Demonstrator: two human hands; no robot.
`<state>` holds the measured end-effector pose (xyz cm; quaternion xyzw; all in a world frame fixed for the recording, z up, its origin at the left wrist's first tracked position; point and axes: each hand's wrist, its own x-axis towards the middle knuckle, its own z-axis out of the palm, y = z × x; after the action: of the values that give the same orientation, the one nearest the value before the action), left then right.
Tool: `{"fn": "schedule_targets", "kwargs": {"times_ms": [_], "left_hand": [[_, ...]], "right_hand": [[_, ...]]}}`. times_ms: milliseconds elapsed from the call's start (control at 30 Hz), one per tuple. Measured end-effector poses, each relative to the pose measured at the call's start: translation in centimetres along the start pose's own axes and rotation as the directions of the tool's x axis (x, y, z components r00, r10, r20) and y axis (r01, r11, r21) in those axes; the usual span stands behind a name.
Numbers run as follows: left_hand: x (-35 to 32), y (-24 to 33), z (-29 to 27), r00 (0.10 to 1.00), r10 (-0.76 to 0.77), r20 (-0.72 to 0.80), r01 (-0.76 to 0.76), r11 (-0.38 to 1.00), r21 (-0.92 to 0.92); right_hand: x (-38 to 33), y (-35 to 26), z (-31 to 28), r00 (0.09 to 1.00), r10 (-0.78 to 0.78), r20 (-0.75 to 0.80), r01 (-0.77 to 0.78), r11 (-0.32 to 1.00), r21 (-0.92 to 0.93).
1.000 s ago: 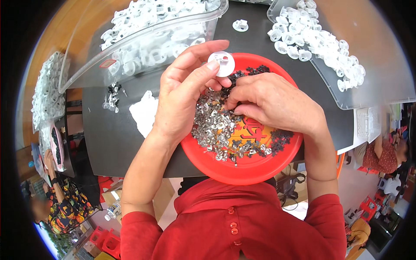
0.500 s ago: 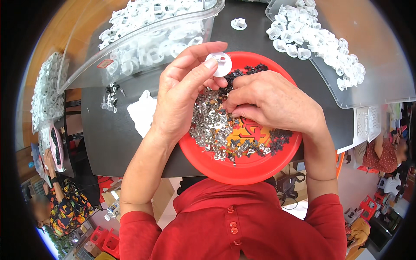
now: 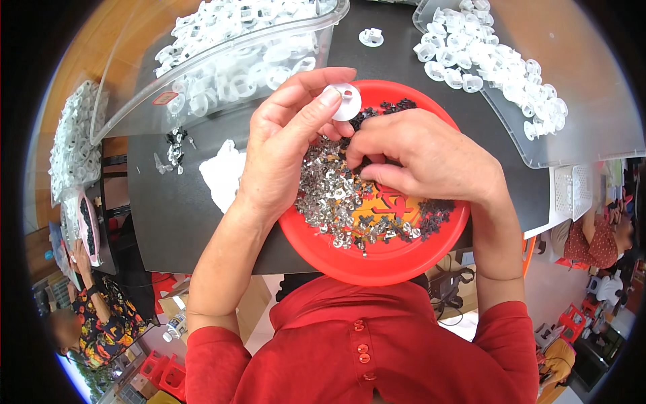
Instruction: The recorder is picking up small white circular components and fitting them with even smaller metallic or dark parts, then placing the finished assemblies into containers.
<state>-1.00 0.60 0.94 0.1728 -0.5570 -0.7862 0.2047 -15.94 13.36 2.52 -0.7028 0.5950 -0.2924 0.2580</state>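
Between the thumb and fingers of my left hand (image 3: 276,141) is a white round plastic piece (image 3: 348,106), a flat disc with a small opening, raised over the far left rim of a red tray (image 3: 373,275). My right hand (image 3: 431,151) is low over the tray, its fingers curled in among the small parts. Its fingertips are close together, and what they hold, if anything, is hidden. Shiny metal pieces (image 3: 326,195) are heaped in the tray's left half. Small black pieces (image 3: 436,212) lie at its right and far side.
A clear bin (image 3: 222,94) full of white pieces stands at the far left. More white pieces (image 3: 464,54) lie in a clear tray (image 3: 579,128) at the right. A single white piece (image 3: 371,37), a crumpled white tissue (image 3: 222,175) and a few small parts (image 3: 176,148) rest on the dark table (image 3: 175,229).
My right hand's thumb and index finger have shifted slightly and parted a little over the small parts. The left hand and its white disc have barely moved.
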Motion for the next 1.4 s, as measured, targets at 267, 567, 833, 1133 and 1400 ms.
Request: {"fn": "schedule_targets", "kwargs": {"times_ms": [267,567,833,1133,1400], "left_hand": [[-0.1,0.0,0.1,1.0,0.002,-0.009,-0.001,1.0,0.026],[-0.1,0.0,0.2,1.0,-0.003,-0.008,0.003,0.999,0.041],[-0.4,-0.3,0.3,0.999,0.035,0.019,-0.034,0.999,-0.041],[-0.2,-0.4,1.3,0.902,0.418,0.107,-0.407,0.74,0.536],[-0.5,-1.3,0.7,0.921,0.388,0.031,-0.366,0.836,0.409]], "right_hand": [[0.0,0.0,0.4,0.996,0.036,0.088,-0.027,0.994,-0.106],[0.0,-0.2,0.4,0.995,0.038,0.094,-0.025,0.991,-0.135],[-0.5,-0.6,-3.4,0.998,0.055,0.011,-0.056,0.942,0.332],[-0.6,0.1,-3.7,0.885,0.465,-0.014,-0.316,0.623,0.715],[0.2,-0.6,-2.5,0.877,0.481,0.008,-0.331,0.592,0.735]]}}
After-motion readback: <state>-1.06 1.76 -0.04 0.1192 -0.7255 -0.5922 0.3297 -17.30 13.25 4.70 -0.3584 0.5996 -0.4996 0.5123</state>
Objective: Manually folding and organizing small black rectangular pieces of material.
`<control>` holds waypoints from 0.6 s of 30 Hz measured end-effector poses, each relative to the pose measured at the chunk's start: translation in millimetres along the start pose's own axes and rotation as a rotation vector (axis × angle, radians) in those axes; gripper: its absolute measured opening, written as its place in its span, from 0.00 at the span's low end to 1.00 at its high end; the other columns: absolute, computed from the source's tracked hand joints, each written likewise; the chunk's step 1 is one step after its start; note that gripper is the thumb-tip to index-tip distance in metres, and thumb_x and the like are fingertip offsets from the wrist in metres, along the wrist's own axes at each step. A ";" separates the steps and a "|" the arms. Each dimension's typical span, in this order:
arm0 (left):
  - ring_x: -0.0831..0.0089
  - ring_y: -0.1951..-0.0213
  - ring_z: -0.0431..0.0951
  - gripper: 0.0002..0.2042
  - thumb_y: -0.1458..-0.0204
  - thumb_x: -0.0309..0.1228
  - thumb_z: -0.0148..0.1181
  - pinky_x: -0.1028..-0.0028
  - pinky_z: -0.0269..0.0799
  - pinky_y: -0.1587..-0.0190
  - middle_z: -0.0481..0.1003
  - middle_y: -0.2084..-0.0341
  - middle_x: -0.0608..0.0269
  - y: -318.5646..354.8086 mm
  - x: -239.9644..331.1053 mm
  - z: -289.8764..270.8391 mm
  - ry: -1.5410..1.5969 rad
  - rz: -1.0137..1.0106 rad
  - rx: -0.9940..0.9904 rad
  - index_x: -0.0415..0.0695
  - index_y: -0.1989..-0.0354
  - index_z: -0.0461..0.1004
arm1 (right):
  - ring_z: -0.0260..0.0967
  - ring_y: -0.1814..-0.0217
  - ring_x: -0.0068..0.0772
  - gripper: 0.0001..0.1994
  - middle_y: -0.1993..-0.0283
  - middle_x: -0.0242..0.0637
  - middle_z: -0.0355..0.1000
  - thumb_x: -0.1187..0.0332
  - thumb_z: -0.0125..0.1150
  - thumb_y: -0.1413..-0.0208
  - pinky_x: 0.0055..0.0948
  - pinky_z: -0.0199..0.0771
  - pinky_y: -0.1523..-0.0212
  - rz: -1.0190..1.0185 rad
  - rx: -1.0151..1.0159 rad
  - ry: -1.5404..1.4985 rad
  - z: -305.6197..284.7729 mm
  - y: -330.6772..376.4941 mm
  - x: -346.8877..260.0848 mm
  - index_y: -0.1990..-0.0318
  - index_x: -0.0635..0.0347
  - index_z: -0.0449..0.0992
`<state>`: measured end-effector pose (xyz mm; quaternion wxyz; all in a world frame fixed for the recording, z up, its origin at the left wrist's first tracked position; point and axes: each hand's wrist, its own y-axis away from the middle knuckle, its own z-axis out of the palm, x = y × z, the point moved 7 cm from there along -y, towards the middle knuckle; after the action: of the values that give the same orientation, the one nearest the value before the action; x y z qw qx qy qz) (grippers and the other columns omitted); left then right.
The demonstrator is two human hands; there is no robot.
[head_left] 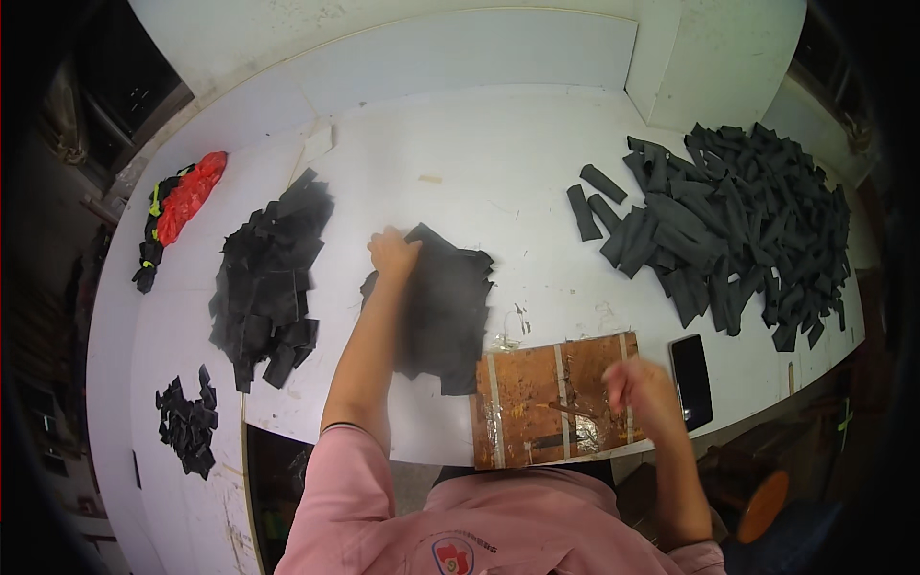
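In the middle of the white table lies a layered pile of dark grey fabric pieces [450, 311]. My left hand [393, 253] reaches to its far left corner, fingers closed on the edge of a piece. Part of the pile looks smeared beside my forearm. My right hand [640, 393] hovers over the right side of a brown board [522, 383] with pale tape strips. Its fingers are curled in, and whatever they may hold is hidden. A thin brown stick-like thing [572, 410] lies on the board.
Rolled dark fabric tubes [738, 220] form a big heap at right. A black phone [691, 381] lies right of the board. Leftward are another dark fabric pile [268, 287], a small heap of scraps [188, 424] and a red plastic bag [192, 196]. The table's near edge [757, 414] curves at right.
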<state>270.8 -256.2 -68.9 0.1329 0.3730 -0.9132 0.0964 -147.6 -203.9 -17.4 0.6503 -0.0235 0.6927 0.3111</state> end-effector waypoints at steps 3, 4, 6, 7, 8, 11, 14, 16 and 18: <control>0.56 0.64 0.70 0.13 0.62 0.32 0.60 0.65 0.67 0.64 0.71 0.70 0.47 -24.6 -9.2 8.0 0.137 0.109 -0.001 0.38 0.70 0.69 | 0.60 0.82 0.19 0.17 0.83 0.31 0.65 0.59 0.44 0.44 0.16 0.61 0.79 0.023 -0.088 0.006 11.3 31.1 30.1 0.70 0.65 0.71; 0.62 0.68 0.73 0.11 0.65 0.28 0.62 0.69 0.68 0.68 0.72 0.73 0.50 -26.2 -6.4 9.7 0.222 0.188 -0.045 0.38 0.72 0.70 | 0.62 0.80 0.20 0.16 0.81 0.31 0.65 0.60 0.45 0.45 0.17 0.62 0.78 0.016 -0.156 0.106 19.2 39.2 36.2 0.70 0.65 0.71; 0.65 0.72 0.73 0.07 0.61 0.22 0.57 0.72 0.67 0.71 0.72 0.77 0.53 -1.5 21.1 -19.3 0.254 0.246 -0.042 0.37 0.72 0.70 | 0.63 0.78 0.21 0.15 0.80 0.31 0.66 0.61 0.46 0.45 0.18 0.63 0.77 0.025 -0.207 0.182 30.7 42.5 40.9 0.69 0.66 0.71; 0.65 0.71 0.73 0.05 0.60 0.20 0.55 0.71 0.67 0.70 0.72 0.75 0.52 15.5 36.0 -45.4 0.337 0.447 0.096 0.37 0.73 0.69 | 0.64 0.77 0.22 0.14 0.79 0.32 0.67 0.62 0.47 0.46 0.19 0.63 0.75 0.009 -0.284 0.306 43.0 43.9 32.9 0.69 0.66 0.71; 0.65 0.70 0.72 0.03 0.59 0.19 0.53 0.71 0.67 0.69 0.72 0.73 0.52 38.3 50.7 -72.4 0.422 0.650 0.230 0.37 0.74 0.68 | 0.64 0.76 0.23 0.13 0.78 0.32 0.67 0.63 0.48 0.46 0.20 0.64 0.74 -0.005 -0.359 0.429 54.4 44.3 28.1 0.69 0.66 0.71; 0.55 0.64 0.69 0.03 0.63 0.20 0.50 0.65 0.65 0.62 0.70 0.68 0.52 128.2 90.2 -141.2 0.412 1.000 0.358 0.38 0.78 0.65 | 0.64 0.73 0.24 0.16 0.74 0.34 0.68 0.58 0.47 0.46 0.20 0.64 0.71 0.078 -0.547 0.039 82.6 44.5 41.3 0.65 0.64 0.71; 0.58 0.62 0.70 0.08 0.70 0.23 0.54 0.64 0.67 0.63 0.69 0.65 0.53 220.0 101.8 -164.1 0.202 1.356 0.339 0.41 0.79 0.65 | 0.65 0.70 0.26 0.21 0.69 0.35 0.69 0.51 0.47 0.47 0.25 0.65 0.69 0.275 -0.757 -0.824 119.3 49.5 37.2 0.61 0.62 0.69; 0.58 0.62 0.70 0.08 0.70 0.24 0.56 0.64 0.68 0.66 0.69 0.64 0.53 266.5 99.7 -166.2 0.312 1.469 0.191 0.42 0.79 0.64 | 0.65 0.66 0.26 0.23 0.65 0.35 0.68 0.48 0.49 0.50 0.28 0.65 0.68 0.311 -0.727 -0.917 134.1 43.8 32.8 0.58 0.60 0.66; 0.58 0.62 0.69 0.10 0.74 0.24 0.58 0.67 0.68 0.65 0.70 0.65 0.56 298.8 91.8 -157.8 0.294 1.535 0.120 0.43 0.79 0.64 | 0.65 0.64 0.26 0.23 0.62 0.33 0.67 0.48 0.51 0.52 0.27 0.66 0.67 0.349 -0.485 -0.900 135.4 37.0 30.2 0.57 0.57 0.65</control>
<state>23.4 -62.8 86.3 0.1281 -0.3724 -0.8820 0.2589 -48.4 -100.4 -25.0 0.7973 0.0783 0.2474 0.5450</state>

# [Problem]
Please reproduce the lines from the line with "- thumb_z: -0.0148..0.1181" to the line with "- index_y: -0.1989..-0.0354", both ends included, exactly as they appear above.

# [Answer for this exercise]
  - thumb_z: -0.0148..0.1181
  - pinky_x: -0.1028..-0.0028
  - pinky_z: -0.0269..0.0799
  - pinky_y: -0.1587..-0.0190
  - middle_z: -0.0481..0.1003
  - middle_y: -0.2084..-0.0341
  - middle_x: -0.0608..0.0269
  - y: -318.5646..354.8086 mm
  - x: -239.9644..331.1053 mm
  - z: -289.8764..270.8391 mm
  - ry: -1.5410..1.5969 rad
  - rz: -1.0137..1.0106 rad
  - rx: -0.9940..0.9904 rad
  - index_x: -0.0415..0.0695
  - index_y: -0.1989..-0.0354

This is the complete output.